Oh wait no it's the same exact game with different graphics. It's no wonder they look as haggard as Bullwinkle. Ever seen a haggard 10 year old?

But there's always a good side to things. Some kid, some lucky kid, got both of these games in a row and decided that there were many better hobbies than video games. 


Next week: The penultimate "Adventure" game! Exciting!!

Sunday, September 4, 2016

Game 27: The Adventures of Pinocchio

Another exciting adventure awaits us here at No Batteries. Pinocchio, the very difficult to spell hero of such classics as "Pinocchio and the Emperor of the Night" and "Pinocchio's Revenge," is a favorite for companies trying to cash in on a Disney classic without actually paying for the license. I'm all for this sort of appropriation, but it doesn't typically bode well for the quality of the actual product. Semi-underhanded attempts at cashing in on more famous media aren't usually known for their quality.

So I didn't have high hopes when I booted this game up, especially considering the wide array of mismatching fonts on the title screen.

But in a way, we've stumbled across a lost treasure of the Game Boy. The game itself is awful, but the story behind the game is very interesting.

Which is why we're saving it for last. Foreshadowing and all that.

Oh god
The Adventures of Pinocchio is an isometric action platformer slash puzzler. Kind of like Equinox but with only a little of the charm, and none of the polish. The reason for this lack of polish will become apparent at some point in the future (foreshadowing).

Actually, let's get the charming parts out of the way here. The title music is pretty good! I suggest playing the song below and reading the rest of this, because the song is very long and just keeps changing.

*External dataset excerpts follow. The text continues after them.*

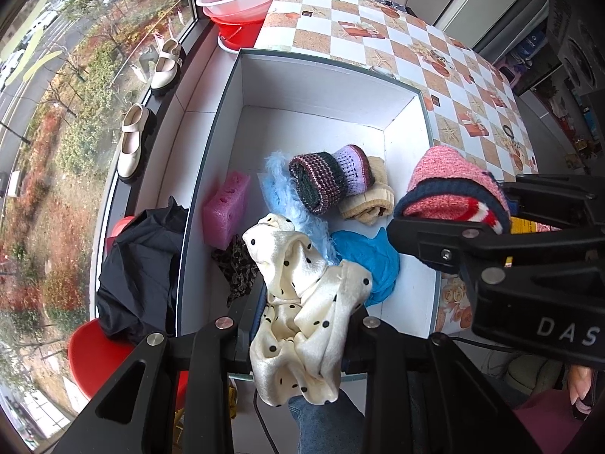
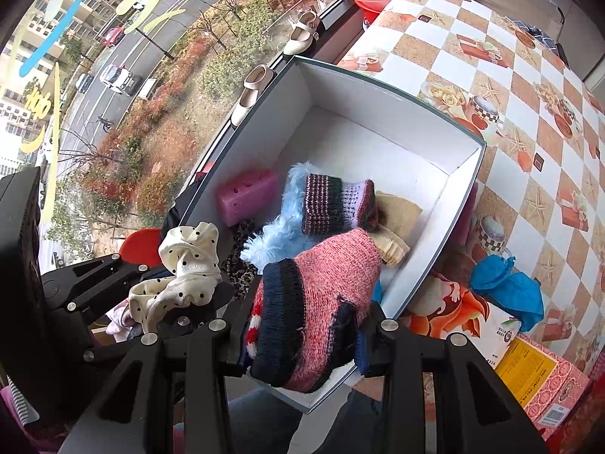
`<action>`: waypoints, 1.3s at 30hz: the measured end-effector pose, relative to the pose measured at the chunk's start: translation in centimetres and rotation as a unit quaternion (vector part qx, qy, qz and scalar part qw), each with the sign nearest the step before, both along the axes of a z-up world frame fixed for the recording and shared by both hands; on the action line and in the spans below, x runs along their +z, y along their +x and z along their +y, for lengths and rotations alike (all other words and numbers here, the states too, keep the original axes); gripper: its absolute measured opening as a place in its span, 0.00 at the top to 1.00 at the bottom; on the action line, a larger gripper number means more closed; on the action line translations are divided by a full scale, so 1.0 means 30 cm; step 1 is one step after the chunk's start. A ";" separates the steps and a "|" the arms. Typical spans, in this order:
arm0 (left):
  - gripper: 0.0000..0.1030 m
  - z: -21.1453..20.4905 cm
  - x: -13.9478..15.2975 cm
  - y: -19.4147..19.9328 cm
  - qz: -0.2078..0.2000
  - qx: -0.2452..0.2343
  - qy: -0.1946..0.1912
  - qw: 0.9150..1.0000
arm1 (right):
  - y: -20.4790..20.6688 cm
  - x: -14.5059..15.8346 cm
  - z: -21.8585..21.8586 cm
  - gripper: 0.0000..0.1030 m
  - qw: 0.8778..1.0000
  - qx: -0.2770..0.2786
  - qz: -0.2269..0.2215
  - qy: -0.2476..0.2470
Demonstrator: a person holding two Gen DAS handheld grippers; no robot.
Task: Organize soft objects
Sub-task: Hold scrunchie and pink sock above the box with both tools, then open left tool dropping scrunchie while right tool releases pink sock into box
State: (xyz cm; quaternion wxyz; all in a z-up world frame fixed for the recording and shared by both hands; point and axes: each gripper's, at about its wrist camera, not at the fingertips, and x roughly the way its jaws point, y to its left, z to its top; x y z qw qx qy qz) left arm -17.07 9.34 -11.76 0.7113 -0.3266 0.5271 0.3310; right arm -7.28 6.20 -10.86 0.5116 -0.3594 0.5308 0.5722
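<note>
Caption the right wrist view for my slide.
Right gripper holds pink knitted hat over white cardboard box.

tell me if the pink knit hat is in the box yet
Not yet. The pink knit hat is clamped in the right tongs, held above the near part of the box, not lying on its floor.

The cream satin cloth with black polka dots (image 1: 302,302) contrasts with the pink knitted piece banded in navy, red and white (image 2: 317,310). Inside the white-walled cardboard box with a grey-green rim (image 1: 325,87) lie a magenta foam sponge (image 1: 226,208), a fluffy sky-blue fabric (image 1: 283,196), a rolled knit striped maroon, dark green and lilac (image 1: 329,179), a beige ribbed knit (image 1: 372,200), a turquoise cloth (image 1: 368,261) and a leopard-print scrap (image 1: 236,261). At twelve o'clock the table (image 1: 378,30) shows white and tan-orange checks with starfish.
</note>
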 end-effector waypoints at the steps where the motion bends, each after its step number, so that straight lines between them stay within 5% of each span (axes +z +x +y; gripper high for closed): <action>1: 0.69 0.003 -0.001 0.003 0.001 0.001 0.000 1.000 | 0.003 -0.003 0.004 0.61 1.000 0.000 0.000 -0.001; 10: 0.68 0.012 -0.009 0.023 0.003 0.001 -0.005 1.000 | 0.012 -0.017 0.027 0.61 1.000 0.003 -0.001 -0.004; 12: 0.54 0.008 -0.003 0.030 -0.001 -0.001 0.000 1.000 | 0.011 -0.016 0.031 0.61 1.000 0.005 0.000 -0.004; 14: 0.20 0.002 0.002 0.038 0.012 -0.002 0.016 1.000 | 0.011 -0.018 0.033 0.53 1.000 0.009 0.006 -0.007; 18: 0.20 0.004 -0.034 0.052 0.055 -0.001 0.027 0.998 | 0.009 -0.003 0.023 0.01 0.999 0.011 -0.031 -0.006; 27: 0.20 0.061 -0.153 -0.006 0.022 0.034 -0.008 0.999 | 0.056 0.071 -0.022 0.01 0.999 -0.022 -0.029 0.006; 39: 0.20 0.103 -0.238 -0.052 0.024 0.054 0.017 0.998 | 0.032 0.073 -0.067 0.01 0.998 -0.047 -0.033 0.006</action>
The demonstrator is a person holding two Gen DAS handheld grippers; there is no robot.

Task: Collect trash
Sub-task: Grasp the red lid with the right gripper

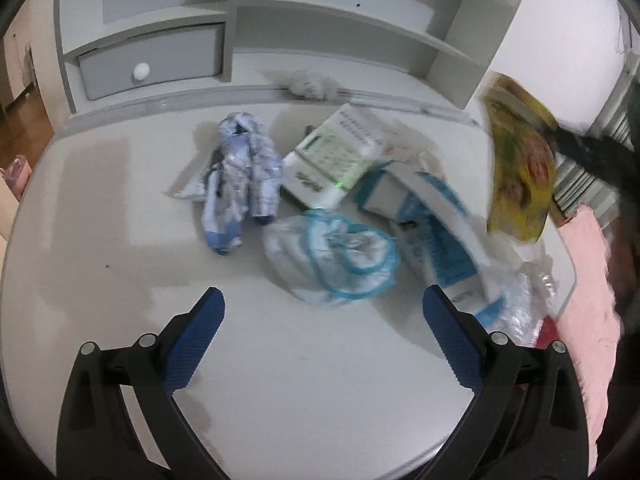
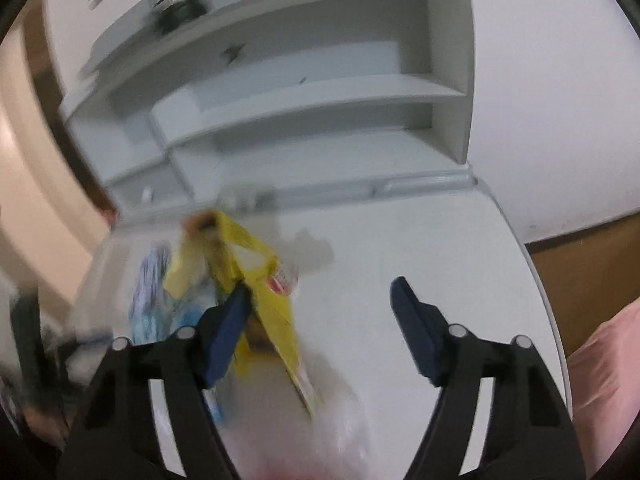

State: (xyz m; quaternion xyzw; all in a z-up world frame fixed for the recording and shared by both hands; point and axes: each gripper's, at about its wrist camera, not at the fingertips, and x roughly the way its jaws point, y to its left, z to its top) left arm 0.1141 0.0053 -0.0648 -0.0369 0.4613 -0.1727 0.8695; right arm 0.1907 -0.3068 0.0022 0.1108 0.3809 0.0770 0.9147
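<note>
While the right tongs [image 2: 320, 308] stand wide apart, a yellow wrapper [image 2: 256, 280] hangs against the inner face of their left finger, apparently being let go or only just caught; the blur leaves that unclear. In the left wrist view the same yellow wrapper [image 1: 520, 168] hovers above the right edge of the bench [image 1: 100, 220], over a clear plastic bag [image 1: 520, 304] that may be the collecting bag. The left tongs [image 1: 324, 320] are also apart, holding nothing, aimed at a blue-rimmed plastic wad [image 1: 332, 256]. Behind it lie a crumpled blue-white wrapper [image 1: 240, 184], a white-green box [image 1: 336, 160] and a blue-white carton [image 1: 432, 220]. The step looks like dropping the wrapper; next, the left tongs should close on the wad.
</note>
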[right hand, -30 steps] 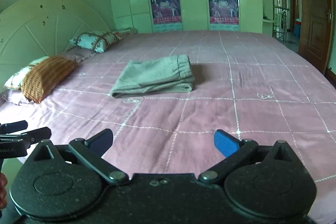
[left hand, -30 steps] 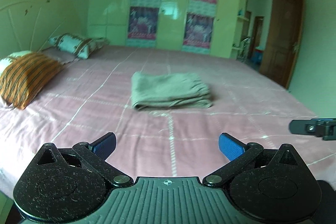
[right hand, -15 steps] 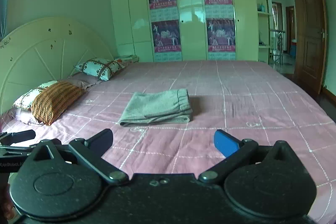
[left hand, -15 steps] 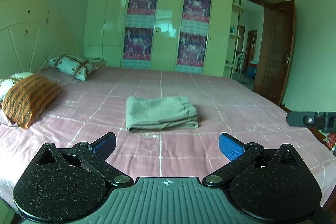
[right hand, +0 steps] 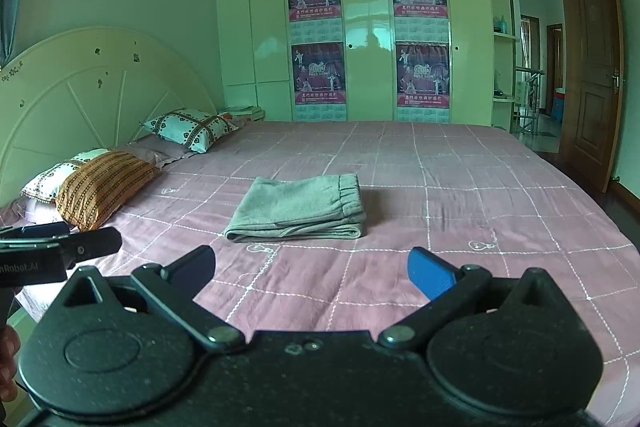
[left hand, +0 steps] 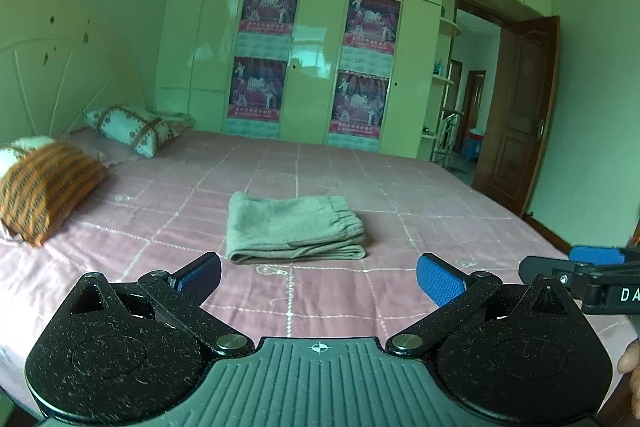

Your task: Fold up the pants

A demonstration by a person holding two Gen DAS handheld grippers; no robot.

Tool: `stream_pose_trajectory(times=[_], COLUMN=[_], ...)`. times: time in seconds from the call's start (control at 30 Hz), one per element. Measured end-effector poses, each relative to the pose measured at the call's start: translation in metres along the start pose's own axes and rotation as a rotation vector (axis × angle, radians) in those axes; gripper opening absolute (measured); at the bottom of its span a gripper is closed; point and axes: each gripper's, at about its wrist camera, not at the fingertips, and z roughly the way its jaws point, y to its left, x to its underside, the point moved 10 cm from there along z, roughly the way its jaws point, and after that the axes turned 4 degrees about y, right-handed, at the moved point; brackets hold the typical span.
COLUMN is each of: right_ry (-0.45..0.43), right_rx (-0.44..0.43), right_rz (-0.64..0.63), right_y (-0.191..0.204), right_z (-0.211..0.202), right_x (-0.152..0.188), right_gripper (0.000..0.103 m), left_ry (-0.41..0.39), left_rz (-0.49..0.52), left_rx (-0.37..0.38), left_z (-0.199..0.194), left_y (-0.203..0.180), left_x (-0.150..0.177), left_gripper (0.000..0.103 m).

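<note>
Soft grey pants (left hand: 294, 229), flat rectangular stack

Soft daylight, green cast, heavy fisheye bend in both my wrist views.

Everything I see carries a greenish tint, and the room is evenly, moderately lit with no harsh shadows. The glossy cream wardrobe doors (right hand: 368, 39) throw back a pale window-shaped glare between the posters, and the open doorway (right hand: 536, 75) glows brighter than the room. The folded grey-green pants (right hand: 298, 209) lay a soft shadow to their right on the pink quilted bedspread (right hand: 460, 187). Straight lines bow outward near the edges, and the corners go black. In my left view the orange striped pillow (left hand: 46, 187) looks slightly smeared; my right view is crisper.
</note>
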Motion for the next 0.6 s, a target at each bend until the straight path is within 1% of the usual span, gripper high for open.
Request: stream_pose_trajectory(times=[0.13, 0.33, 0.6], right_ry=[-0.003, -0.012, -0.023], right_rx=[-0.001, 0.001, 0.008], right_rz=[-0.011, -0.003, 0.008], right_y=[0.0042, 0.0002, -0.004], right_z=[-0.0023, -0.0057, -0.01], right_x=[-0.0002, -0.0046, -0.0087], right_gripper=[0.097, 0.097, 0.097], left_ry=[0.008, 0.008, 0.009], left_rz=[0.01, 0.01, 0.018], left_rx=[-0.003, -0.008, 0.005], left_z=[-0.0007, -0.0005, -0.0006], left_y=[0.001, 0.005, 0.0024], left_x=[0.0016, 0.0002, 0.0009], left_gripper=[0.103, 0.103, 0.103])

The rest of the music is also pretty good.

Aaand that's the charming part of this game. It is otherwise an ugly, messy, inconsistent game that asks the player to perform acrobatic feats while staring at tiny characters and landscapes that are about as legible as a prescription written by a doctor who is pressed for time because there's an earthquake and about as easy to understand as this sentence.

The primary goal is to take the tiny little Pinocchio sprite and guide him to the exit arrow. The obstacles placed between Pinocchio and the arrow of freedom vary, from terrifying serial-killer-esque hooded monsters who chase Pinocchio at an unnatural speed, to simple spikes. But even the spikes aren't very simple when determining Pinocchio's position in space is very, very difficult.

And then stuff like this happens anyway
The idea of putting an isometric game requiring near-perfect input onto the tiny, 4 color Game Boy borders on sadistic. It's pretty neat tech to be sure, but the actual end result of it, especially with these tiny graphics, is practically unplayable.

But play it I did! Until this nightmare:

I actually said "OH GOD" out loud when I saw this
You may be able to (barely) see that this is a room covered almost entirely in spikes, requiring 5 pixel perfect jumps in a row. And one of them is a diagonal jump, which is just cruel.

So cruel.

After about 25 attempts on this I gave up, I'm sorry to say. This level defeated me.

Then I did some research. Here's where it gets interesting (for nerds (like me)).

Adventures of Pinocchio was a game made by the uninspiringly named Bit Managers. Bit Managers was a Spanish game development company that mostly made games based on European cartoons and comics. Also Smurfs. Lots of Smurfs.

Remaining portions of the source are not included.